ML: Os tempos mudaram e a crise acelerou as mudanças na forma como nos relacionamos, compramos e percebemos as mensagens que vêm do consumo. O discurso do designer evoluiu com a fast fashion. Agora, falamos sobre a identidade própria da marca, de personalidade e já não tanto das próprias tendências. Atualmente, são criadas pelo grupo Inditex, que é quem posiciona a moda nas capitais mais importantes do mundo.

FNW: Qual é a compatibilidade da figura do autor com a ambição de grande distribuição em determinadas empresas de moda espanholas?
 
ML: O desenvolvimento empresarial de uma marca de autor não é fácil, que o diga a Armani. Nós não só propomos uma variedade de estilos, como modelos de negócio diferentes, com formatos como o de Hannibal Laguna, com um conceito de luxo premium contra Angel Schlesser, Roberto Verino ou Adolfo Dominguez, com um prêt-à-porter muito mais desenvolvido industrialmente; assim como criadores com mais identidade do sul de Espanha, como Juana Martín ou modelos como o da Devota & Lomba, com uma coleção premium e outras de grande consumo.
 
FNW: O relatório de 2017 da ACME, "O design da moda espanhola em números", indica que as vendas pela internet representam 3,1% do volume de negócios total, que ascende a 405 milhões de euros. O comércio eletrónico é um assunto pendente?
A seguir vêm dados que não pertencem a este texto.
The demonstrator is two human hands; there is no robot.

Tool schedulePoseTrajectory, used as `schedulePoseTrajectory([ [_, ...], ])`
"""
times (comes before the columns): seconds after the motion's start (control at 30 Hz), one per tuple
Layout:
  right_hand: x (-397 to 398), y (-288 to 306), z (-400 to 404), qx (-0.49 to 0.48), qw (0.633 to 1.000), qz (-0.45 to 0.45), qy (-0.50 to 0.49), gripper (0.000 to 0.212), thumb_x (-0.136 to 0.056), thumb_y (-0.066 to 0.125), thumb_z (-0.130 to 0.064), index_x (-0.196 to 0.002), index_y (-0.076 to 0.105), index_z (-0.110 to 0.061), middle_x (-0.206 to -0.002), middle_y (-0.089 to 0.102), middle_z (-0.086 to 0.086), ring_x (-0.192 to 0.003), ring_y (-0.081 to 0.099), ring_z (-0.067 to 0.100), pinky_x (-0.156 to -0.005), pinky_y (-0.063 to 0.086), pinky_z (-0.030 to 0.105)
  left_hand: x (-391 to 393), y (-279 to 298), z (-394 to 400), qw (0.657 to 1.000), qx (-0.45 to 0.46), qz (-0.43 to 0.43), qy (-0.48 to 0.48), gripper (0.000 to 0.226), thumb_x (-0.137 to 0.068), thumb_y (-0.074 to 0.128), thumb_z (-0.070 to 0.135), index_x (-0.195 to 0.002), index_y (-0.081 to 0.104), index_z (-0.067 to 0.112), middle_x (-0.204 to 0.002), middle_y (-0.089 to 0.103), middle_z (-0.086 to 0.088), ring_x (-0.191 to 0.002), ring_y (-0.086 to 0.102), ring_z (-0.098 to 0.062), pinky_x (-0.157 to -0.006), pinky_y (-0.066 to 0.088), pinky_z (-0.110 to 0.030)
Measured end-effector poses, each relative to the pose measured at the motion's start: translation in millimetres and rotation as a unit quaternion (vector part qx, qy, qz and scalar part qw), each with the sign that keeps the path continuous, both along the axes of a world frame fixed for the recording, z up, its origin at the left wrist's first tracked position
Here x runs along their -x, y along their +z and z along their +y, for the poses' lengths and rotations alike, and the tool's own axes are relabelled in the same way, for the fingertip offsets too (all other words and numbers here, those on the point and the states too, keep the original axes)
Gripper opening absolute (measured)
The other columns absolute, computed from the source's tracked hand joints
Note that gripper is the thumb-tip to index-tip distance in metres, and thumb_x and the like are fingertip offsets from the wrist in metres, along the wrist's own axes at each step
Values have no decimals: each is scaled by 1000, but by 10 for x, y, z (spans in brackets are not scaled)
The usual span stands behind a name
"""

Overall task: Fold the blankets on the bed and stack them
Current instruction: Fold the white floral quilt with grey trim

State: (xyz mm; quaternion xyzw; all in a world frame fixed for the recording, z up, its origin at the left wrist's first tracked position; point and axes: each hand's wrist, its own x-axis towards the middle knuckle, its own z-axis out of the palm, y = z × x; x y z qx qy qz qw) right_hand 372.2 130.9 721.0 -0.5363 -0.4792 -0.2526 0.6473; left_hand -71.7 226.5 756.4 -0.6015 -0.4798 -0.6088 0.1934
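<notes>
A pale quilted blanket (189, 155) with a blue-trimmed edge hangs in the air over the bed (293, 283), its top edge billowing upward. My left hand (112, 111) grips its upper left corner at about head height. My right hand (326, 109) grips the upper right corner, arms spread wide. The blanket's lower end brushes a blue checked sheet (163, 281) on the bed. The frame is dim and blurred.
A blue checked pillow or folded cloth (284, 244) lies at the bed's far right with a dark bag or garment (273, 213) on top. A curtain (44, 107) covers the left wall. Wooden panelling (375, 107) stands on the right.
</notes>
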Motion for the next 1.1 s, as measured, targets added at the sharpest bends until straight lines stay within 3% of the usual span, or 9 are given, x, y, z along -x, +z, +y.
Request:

ML: Os nossos grandes grupos estão a fazê-lo muito bem, como a Inditex. Acredito que é um modelo mais válido para o modelo de desenvolvimento maciço, pensando, por exemplo, que certos fatos serão produtos fáceis de vender através do canal online. É uma boa ferramenta para comunicação e de apresentação do produto, mas uma coleção premium requer um tratamento especial, que não lhe será dado na grande indústria.